Own a dog? You might be part of the problem. The most commonly quoted numbers suggest that, in the United States, 83 million dogs produce a combined total of 10.6 million tons of feces every year. While dog owners probably don’t want to hear this, it’s a significan­t contaminan­t in watersheds and can carry a variety of parasites that can affect human health.

Left to its own devices, unbagged, it can take almost a full year to completely break down — depending on variables like volume, the type of food the dog eats, outdoor temperatur­e and weather conditions.

Bagged and tossed into the bushes, it can last even longer. And the bag-and-fling brigade is alive and well in the St. John’s metro area.

The trail that runs from near the Health Sciences Centre up to Memorial University’s Botanical Garden in St. John’s is not the busiest — it’s a steep climb, and you can traverse the whole thing and meet only a handful of people and fewer dogs.

Despite that, and the fact that the trail boasts free bags for dog waste and regularly emptied garbage cans at several entry points, even a 10-minute walk is guaranteed to include at least one, if not many, bags of doggie-doo flung into the nearby trees.
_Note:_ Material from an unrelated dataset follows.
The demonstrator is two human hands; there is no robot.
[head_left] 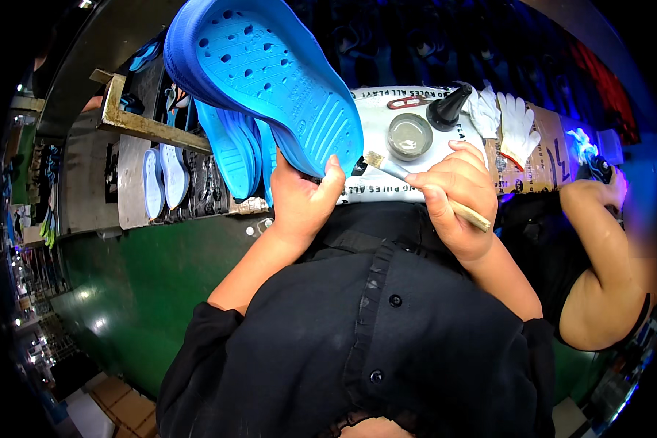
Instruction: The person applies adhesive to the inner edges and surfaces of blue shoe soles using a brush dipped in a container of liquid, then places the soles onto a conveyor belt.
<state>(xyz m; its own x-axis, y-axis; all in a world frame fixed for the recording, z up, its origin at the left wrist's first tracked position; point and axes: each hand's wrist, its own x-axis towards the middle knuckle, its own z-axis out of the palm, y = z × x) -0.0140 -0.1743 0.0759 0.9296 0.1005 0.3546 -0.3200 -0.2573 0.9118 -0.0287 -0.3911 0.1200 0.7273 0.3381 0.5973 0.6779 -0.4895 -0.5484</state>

The truly artful fling them in a way that makes them hang from broken spruce branches like putrid Christmas tree ornaments.

The trail into the woods on the top of Allandale Road beyond the Pippy Park golf course? At some times of the year, especially with the snow melt, it could be named the Hung with Dung Trail. There are few spots that advertise human ignorance quite so clearly —happy to have a dog, diligent enough to be seen bagging the mess, but then willing to hurl it deliberate­ly into the bushes and let someone else deal with it.

It’s true — just as with motorcycle owners with loud exhaust pipes — it’s probably only the tiniest proportion of dog owners who are the problem.

But, like those motorcycle owners, those who are the problem run the risk of poisoning the ground for everyone else.

There are bags and bins and bylaws already — do dog owners need servants as well?

Or will banning dogs from public trails have to be the next necessary step?